For all that individual pictures impress – and I generally preferred the drawings to the paintings – to see almost four dozen of them gathered together is a tad oppressive. The effect is repetitive and, in the emphasis on size, faintly oppressive. I also found myself wondering whether the dearth of personality was intentional. I can only presume so, since Saville’s technique is so impressive; perhaps, in her obsessive focus on flesh, she has simply decided to ignore character, mood, the mind,soul or whatever. Hence all the blank, unilluminating expressions. To me, that is a limitation; isn’t portraiture about capturing something about the subject as a person, rather than as an inert physical lump of flesh? (Discuss…)

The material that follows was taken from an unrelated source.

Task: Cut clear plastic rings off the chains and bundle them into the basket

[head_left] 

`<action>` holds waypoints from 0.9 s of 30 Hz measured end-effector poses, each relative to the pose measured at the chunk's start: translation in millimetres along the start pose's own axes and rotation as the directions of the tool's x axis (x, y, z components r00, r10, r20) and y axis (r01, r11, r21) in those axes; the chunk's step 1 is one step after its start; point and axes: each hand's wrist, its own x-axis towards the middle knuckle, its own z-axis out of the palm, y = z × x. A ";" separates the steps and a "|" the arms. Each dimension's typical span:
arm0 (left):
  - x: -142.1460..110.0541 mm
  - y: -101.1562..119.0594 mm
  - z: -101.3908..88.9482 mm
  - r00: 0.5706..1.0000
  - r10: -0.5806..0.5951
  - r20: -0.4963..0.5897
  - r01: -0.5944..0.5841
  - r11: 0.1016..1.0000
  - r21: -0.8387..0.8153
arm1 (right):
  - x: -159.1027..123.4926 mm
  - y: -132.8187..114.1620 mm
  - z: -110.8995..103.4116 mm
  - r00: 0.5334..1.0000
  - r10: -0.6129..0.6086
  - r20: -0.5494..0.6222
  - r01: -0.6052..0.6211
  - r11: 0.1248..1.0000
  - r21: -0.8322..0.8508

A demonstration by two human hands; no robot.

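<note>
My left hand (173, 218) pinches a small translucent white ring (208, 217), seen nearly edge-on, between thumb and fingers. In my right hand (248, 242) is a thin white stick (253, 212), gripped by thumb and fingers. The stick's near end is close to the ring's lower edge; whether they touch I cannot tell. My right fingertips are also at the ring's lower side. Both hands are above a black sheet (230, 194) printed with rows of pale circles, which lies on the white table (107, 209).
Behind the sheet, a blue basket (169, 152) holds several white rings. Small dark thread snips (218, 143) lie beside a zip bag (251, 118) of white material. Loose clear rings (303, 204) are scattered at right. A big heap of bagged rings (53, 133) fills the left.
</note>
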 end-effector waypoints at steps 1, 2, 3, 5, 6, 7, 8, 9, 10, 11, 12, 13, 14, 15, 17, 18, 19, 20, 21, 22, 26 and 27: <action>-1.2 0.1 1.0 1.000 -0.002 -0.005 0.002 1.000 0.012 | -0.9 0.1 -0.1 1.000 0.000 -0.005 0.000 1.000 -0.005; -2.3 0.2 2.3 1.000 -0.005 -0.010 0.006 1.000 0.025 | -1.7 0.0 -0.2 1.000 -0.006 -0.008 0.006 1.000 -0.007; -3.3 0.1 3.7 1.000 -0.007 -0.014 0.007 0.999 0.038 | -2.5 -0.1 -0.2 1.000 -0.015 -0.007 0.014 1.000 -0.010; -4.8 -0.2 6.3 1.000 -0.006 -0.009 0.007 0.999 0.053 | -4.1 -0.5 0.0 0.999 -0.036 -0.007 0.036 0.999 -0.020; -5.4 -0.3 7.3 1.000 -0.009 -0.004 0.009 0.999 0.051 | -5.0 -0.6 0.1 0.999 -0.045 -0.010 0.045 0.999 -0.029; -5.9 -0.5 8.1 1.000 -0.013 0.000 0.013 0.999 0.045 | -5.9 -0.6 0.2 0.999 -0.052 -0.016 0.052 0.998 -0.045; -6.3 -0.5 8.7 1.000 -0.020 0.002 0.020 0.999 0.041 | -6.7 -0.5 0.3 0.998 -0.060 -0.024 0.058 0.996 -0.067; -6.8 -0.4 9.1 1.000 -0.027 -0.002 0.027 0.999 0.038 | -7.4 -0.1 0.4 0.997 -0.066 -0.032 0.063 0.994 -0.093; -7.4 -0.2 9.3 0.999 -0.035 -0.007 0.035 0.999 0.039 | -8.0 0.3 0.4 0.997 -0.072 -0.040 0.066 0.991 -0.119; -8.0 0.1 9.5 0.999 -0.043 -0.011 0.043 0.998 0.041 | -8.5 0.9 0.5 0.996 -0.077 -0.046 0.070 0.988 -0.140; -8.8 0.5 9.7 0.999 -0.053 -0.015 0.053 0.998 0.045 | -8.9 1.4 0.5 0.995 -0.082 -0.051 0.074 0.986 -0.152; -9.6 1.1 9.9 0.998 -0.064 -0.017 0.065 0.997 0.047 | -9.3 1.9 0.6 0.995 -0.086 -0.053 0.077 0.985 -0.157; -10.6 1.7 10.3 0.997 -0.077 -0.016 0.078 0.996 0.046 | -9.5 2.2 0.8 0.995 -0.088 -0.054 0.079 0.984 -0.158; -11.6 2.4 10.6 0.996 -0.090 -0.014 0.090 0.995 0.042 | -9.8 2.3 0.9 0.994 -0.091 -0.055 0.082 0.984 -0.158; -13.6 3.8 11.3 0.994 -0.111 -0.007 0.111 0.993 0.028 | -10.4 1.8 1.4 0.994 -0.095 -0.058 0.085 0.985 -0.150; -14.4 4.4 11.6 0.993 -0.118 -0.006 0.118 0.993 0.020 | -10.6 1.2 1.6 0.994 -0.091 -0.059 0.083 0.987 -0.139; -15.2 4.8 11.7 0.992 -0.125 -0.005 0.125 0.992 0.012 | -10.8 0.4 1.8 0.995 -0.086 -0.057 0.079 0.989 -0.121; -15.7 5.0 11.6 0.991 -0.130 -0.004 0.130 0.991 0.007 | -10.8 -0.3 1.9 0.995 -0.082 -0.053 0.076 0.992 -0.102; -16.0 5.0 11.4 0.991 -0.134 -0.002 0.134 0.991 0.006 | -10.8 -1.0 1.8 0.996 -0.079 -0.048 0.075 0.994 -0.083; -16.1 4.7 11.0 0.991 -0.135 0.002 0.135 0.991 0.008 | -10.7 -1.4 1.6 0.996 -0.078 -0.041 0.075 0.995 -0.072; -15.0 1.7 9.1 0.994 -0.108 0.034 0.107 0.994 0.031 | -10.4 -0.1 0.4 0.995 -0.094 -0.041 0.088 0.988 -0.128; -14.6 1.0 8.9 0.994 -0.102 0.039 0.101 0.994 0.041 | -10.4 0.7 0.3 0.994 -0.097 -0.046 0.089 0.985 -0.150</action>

I left the Saville show in need of something more than physicality; happily, one can pop upstairs to catch (for free!) the 46 pictures selected for the Herbert Smith Freehills Kramer Portrait Award 2025, the perfect antidote to the narrow focus of Saville’s work. There is great diversity here, not only in terms of the subjects portrayed but in terms of style. And personality abounds on both fronts. I wasn’t familiar with any of the artists selected, but I found much to enjoy and admire.

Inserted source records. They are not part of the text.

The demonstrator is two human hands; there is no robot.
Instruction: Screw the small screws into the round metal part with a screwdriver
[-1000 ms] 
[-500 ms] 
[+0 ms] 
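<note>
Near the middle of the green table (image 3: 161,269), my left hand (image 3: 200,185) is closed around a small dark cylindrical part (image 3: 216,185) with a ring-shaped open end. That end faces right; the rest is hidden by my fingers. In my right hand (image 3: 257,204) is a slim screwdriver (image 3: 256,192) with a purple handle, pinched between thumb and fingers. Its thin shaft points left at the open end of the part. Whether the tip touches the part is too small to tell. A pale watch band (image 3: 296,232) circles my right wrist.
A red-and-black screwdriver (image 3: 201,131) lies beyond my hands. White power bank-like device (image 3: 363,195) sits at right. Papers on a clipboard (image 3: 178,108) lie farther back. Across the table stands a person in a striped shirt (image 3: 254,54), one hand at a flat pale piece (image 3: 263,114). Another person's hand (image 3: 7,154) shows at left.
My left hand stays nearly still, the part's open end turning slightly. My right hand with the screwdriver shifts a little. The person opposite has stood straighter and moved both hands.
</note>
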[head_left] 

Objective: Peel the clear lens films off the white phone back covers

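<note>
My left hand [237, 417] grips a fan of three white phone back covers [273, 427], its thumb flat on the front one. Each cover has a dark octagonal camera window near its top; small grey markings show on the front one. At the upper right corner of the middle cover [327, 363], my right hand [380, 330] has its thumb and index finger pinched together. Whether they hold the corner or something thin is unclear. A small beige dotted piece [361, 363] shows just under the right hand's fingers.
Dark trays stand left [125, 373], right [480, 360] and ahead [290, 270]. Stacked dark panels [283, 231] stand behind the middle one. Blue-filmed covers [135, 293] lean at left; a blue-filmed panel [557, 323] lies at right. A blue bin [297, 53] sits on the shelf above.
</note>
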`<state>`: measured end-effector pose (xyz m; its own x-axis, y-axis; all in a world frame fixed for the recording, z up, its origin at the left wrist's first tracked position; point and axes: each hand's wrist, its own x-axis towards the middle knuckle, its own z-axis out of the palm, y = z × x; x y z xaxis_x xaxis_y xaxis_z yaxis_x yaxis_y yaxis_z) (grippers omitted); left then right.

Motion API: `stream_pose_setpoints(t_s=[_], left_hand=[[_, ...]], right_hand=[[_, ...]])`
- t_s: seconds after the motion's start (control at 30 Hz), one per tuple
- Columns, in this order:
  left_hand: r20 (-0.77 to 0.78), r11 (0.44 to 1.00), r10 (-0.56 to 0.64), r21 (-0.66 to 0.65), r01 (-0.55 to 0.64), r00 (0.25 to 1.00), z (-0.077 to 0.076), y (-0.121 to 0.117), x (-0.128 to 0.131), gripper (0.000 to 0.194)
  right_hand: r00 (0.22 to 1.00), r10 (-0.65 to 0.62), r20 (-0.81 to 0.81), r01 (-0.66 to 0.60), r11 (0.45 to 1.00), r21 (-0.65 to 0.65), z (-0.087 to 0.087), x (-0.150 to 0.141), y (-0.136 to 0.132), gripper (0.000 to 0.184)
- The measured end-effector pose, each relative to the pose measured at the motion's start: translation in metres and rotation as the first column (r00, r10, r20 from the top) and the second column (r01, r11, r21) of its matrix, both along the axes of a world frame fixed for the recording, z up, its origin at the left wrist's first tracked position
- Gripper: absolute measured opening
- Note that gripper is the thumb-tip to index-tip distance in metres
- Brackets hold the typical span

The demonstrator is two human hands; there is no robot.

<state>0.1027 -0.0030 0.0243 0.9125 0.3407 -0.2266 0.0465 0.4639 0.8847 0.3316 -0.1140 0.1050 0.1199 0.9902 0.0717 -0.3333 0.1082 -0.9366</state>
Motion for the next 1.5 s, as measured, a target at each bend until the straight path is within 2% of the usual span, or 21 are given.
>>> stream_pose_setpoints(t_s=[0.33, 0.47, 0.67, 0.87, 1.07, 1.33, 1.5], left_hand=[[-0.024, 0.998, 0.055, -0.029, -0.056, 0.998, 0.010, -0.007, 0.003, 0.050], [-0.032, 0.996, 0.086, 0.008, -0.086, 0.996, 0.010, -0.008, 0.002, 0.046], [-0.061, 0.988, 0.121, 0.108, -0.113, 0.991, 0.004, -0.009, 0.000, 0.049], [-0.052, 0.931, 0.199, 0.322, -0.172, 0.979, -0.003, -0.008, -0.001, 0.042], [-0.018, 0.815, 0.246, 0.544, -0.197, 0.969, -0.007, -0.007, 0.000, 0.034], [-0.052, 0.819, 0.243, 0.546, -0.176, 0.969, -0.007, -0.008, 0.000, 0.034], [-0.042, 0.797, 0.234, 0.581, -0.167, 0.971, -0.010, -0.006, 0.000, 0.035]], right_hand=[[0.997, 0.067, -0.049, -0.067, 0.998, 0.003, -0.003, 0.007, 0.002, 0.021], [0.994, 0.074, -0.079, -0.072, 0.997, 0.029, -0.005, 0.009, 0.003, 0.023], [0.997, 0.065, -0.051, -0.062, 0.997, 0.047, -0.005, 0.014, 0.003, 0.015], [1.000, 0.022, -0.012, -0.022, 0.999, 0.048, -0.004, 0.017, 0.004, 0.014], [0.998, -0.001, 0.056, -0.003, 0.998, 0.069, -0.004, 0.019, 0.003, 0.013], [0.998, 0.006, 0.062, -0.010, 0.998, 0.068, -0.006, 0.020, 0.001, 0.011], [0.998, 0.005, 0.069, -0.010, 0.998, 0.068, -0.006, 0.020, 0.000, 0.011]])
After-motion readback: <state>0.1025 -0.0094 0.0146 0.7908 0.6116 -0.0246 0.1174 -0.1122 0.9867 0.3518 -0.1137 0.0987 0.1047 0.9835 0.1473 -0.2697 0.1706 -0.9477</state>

Five personal favourites: Philip Sallon, by Simon Thomas Braiden; Two Dogs (Portrait of David Hockney Inspired by Whistler’s Mother), by Brenda Zlamany; Maxine – Business Woman, Wife, Mother, Nurse, by Nathalie Beauvillain Scott, Memories, by Martyn Harris; and Smaller World by Paul Wright. But the show is of a very high standard, so you’d surely find several favourites of your own.

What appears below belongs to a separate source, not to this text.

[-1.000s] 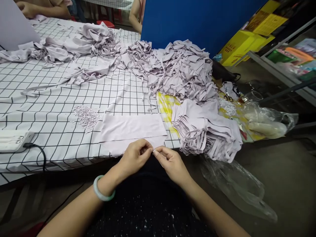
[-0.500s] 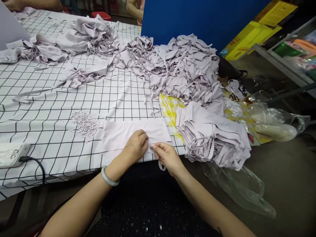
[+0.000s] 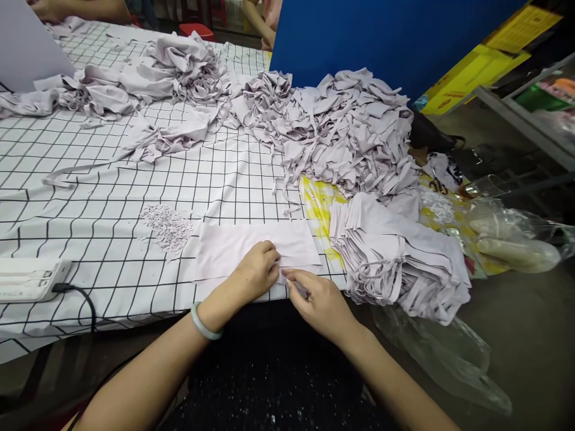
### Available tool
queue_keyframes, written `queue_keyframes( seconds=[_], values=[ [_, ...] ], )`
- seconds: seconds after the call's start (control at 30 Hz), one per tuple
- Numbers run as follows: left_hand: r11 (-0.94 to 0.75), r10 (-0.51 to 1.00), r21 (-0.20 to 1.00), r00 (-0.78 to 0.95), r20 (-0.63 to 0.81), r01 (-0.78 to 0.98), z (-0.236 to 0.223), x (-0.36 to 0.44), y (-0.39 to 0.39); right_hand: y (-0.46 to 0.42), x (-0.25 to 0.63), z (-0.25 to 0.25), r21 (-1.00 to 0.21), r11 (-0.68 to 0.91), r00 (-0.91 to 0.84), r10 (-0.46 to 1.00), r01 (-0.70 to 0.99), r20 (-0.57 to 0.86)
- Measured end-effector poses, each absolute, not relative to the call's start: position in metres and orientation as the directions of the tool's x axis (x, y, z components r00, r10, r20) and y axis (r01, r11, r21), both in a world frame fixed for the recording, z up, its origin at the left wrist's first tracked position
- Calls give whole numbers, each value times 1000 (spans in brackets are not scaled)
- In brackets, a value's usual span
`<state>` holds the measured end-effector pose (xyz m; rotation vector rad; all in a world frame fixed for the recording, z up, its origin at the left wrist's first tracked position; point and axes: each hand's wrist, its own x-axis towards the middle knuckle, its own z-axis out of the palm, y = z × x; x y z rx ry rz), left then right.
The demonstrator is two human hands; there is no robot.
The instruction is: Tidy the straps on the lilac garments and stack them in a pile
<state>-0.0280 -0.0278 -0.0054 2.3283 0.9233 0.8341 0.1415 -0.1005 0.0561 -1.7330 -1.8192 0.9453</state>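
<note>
A pale pink-grey cloth piece (image 3: 238, 242) lies flat at the table's front edge. My left hand (image 3: 259, 269) rests on its lower right part, fingers curled and pinching the fabric near the edge. Close beside it, my right hand (image 3: 321, 299) has thumb and forefinger brought together at the cloth's front edge. Something small and whitish shows at those fingertips, too small to name. Left of the cloth is a heap of tiny pale pieces (image 3: 167, 230). To the right sits a stack of similar cloth pieces with strap loops (image 3: 399, 251).
A big pile of loose cloth (image 3: 350, 131) spreads behind, against a blue board (image 3: 350, 36). A white power bank (image 3: 31, 280) with a black cable lies at left. Scissors (image 3: 438, 185) and clear plastic bags (image 3: 516, 239) are at right. Another person's arm (image 3: 260, 24) shows at the back.
The view has shifted, so everything sits further right and slightly lower. My right hand has turned, its fingers now lying more across the cloth edge; the strap loop below it no longer shows.
</note>
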Motion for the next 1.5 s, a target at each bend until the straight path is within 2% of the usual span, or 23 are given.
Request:
queue_keyframes(
  seconds=[0.1, 0.23, 0.3, 0.37, 0.47, 0.57, 0.77, 0.97, 1.17, 1.37, 1.5],
  values=[
    [-660, 710, 633, 611, 349, 404, -3, -30, -29, -104, 143, 57, -704, 21, -77, 996, 710, -48],
    [-625, 753, 642, 560, 345, 444, -4, -26, -26, -95, 140, 55, -768, -52, 55, 998, 639, -21],
    [-569, 795, 684, 519, 315, 456, -2, -25, -24, -88, 133, 53, -839, -165, 124, 985, 518, -117],
    [-501, 828, 738, 498, 257, 453, 2, -25, -22, -82, 126, 50, -887, -348, 132, 937, 303, -322],
    [-418, 847, 794, 504, 166, 441, 10, -27, -19, -73, 117, 46, -816, -576, 72, 813, -40, -578],
    [-393, 846, 809, 517, 132, 436, 14, -28, -18, -67, 114, 44, -750, -634, 63, 755, -188, -653],
    [-392, 841, 820, 524, 135, 417, 14, -28, -19, -61, 113, 47, -698, -681, 47, 707, -224, -705],
    [-392, 836, 828, 530, 139, 401, 13, -29, -19, -59, 114, 48, -700, -662, 112, 700, -268, -705],
    [-381, 833, 847, 536, 139, 371, 12, -31, -19, -57, 115, 50, -666, -691, 99, 669, -281, -736],
    [-368, 860, 872, 474, 188, 323, 9, -30, -22, -51, 121, 49, -682, -652, 210, 654, -333, -727],
    [-339, 884, 878, 435, 174, 339, 11, -27, -23, -55, 124, 51, -703, -642, 195, 680, -308, -707]
  ],
)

Finally, next door at the National Gallery, there’s another real gem; since it’s in just one room, it’s again for free. Don’t let the small number of paintings and drawings – around 15 – on display in Millet: Life on the Land put you off; these accounts of agricultural work by Jean-François Millet – most famous, probably, for The Gleaners (1857) – are quite simply superb. They depict rural life with a sure sense of the fatigue resulting from the peasants’ daily tasks. The Wood Sawyers (1852) shows the sheer energy, exertion and strain involved for two men at work on a tree trunk, and for a man behind them felling another; The Faggot Gatherers (1855) pairs a young woman in bare feet with an elderly colleague whose hands betray her history of harsh labour; The Well at Gruchy (1854) depicts a woman washing copper milk cans, exquisitely painted; and L’ Angelus (1859, a masterpiece on loan from the Musée d’Orsay – picture at top) captures a moment of brief respite as a man and a woman pause in their work to offer a prayer at sunrise or sunset. In all these pictures, the human subjects are given no recognisably individual features; they become everywoman/everyman figures, destined to long hours of poorly paid labour but retaining their dignity throughout. The colours are somber, the attention to detail subtle but telling, the sense of time and place, implied through light and landscape, meticulous; looking at L’Angelus, one can almost hear the murmured prayer accompanied by the bells ringing at the distant church. (Standing before it, I was put in mind of Debussy’s The Sunken Cathedral, composed half a century later.)

There has apparently been lengthy discussion about what these depictions of peasant life tell us about Millet’s political beliefs. Without reading too much into them, we can certainly see that he felt great sympathy for anyone forced to work so hard for a living; he grew up among such people, and evidently understood both the nature and the cost of such labour. Little wonder that these and other works would win an admirer in Vincent Van Gogh, whose own early ‘peasant character studies’ covered similar ground. It may fill just one room at the National Gallery, but the artistry on view in this exhibition is profoundly human and to be cherished.

The Edward Burra exhibition continues at Tate Britain until 19th October. Jenny Saville: The Anatomy of Painting continues at the National Portrait Gallery until 7th September; the Herbert Smith Freehills Kramer Portrait Award 2025 show until 12th October. Millet: Life on the Land is at the National Gallery until 19th October. Reproduction of L’ Angelus © Musée d’Orsay
* Since writing this, I have visited the Kiefer / Van Gogh exhibition which continues at the Royal Academy of Arts until 26th October, and can confirm that it too is well worth a look.